Directions for this task: For this exercise, write out the whole listing below exactly, omitting its images.
Start of Input data
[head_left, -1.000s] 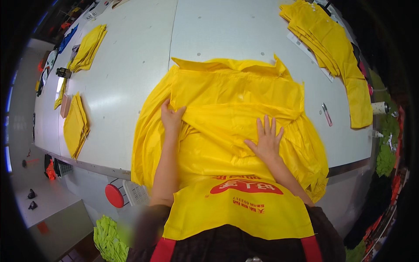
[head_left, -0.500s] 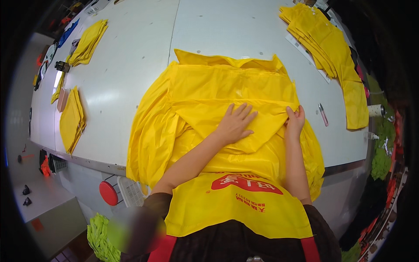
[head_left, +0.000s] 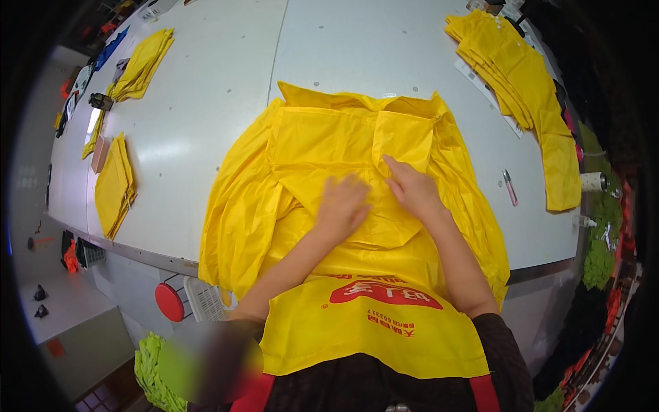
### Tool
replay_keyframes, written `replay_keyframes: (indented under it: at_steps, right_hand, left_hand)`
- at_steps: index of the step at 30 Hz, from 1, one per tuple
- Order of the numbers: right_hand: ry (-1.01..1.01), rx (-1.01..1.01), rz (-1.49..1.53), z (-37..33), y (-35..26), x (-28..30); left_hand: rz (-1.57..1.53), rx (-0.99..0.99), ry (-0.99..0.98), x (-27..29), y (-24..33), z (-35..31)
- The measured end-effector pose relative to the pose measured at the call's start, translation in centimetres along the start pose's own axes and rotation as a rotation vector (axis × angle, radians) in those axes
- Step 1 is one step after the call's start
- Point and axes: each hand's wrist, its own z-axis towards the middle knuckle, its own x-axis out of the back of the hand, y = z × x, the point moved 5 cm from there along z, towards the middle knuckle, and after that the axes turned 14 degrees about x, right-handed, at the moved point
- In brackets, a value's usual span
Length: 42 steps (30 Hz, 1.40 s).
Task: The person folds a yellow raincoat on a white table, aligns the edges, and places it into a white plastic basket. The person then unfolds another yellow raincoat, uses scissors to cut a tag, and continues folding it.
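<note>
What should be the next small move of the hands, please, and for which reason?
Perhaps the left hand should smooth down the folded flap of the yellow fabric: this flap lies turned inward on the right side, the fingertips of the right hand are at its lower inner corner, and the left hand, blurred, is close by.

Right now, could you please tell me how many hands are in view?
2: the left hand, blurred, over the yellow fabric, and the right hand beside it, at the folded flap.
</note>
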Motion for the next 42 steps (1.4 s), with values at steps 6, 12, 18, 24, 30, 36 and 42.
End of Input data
Problem solution:
[head_left, -1.000s] 
[head_left, -0.500s] 
[head_left, +0.000s] 
### Tool
replay_keyframes, written `replay_keyframes: (indented under it: at_steps, right_hand, left_hand)`
- at_steps: index of the step at 30 Hz, from 1, one per tuple
- Order of the numbers: right_hand: ry (-1.01..1.01), rx (-1.01..1.01), rz (-1.49..1.53), z (-37..33), y (-35..26), x (-28..30); left_hand: rz (-1.57..1.53), rx (-0.99..0.99), ry (-0.99..0.98), x (-27..29), y (-24..33), z (-35..31)
- The measured end-effector pose relative to the pose measured at the call's start, translation in centimetres along the start pose's own axes and rotation as a rotation vector (axis × angle, radians) in those axes
- Step 1 is one step after the call's start
- Point and axes: each hand's wrist, its own z-axis towards the middle knuckle, its own x-axis out of the back of the hand, y = z × x, the point moved 5 cm from there along z, towards the middle knuckle, and after that the axes turned 14 degrees about x, right-handed, at the moved point
- In brackets, a value's usual span
Length: 42 steps (30 Hz, 1.40 s).
Task: The person folds a yellow raincoat on a white table, aligns the edges, and places it into a white plastic basket. The person then unfolds another yellow raincoat, uses scissors to cut a tag, and continues folding it.
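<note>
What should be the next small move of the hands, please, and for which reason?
Perhaps the left hand should smooth down the folded flap of the yellow fabric: this flap lies turned inward on the right side, the fingertips of the right hand are at its lower inner corner, and the left hand, blurred, is close by.

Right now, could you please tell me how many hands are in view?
2: the left hand, blurred, over the yellow fabric, and the right hand beside it, at the folded flap.
</note>
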Motion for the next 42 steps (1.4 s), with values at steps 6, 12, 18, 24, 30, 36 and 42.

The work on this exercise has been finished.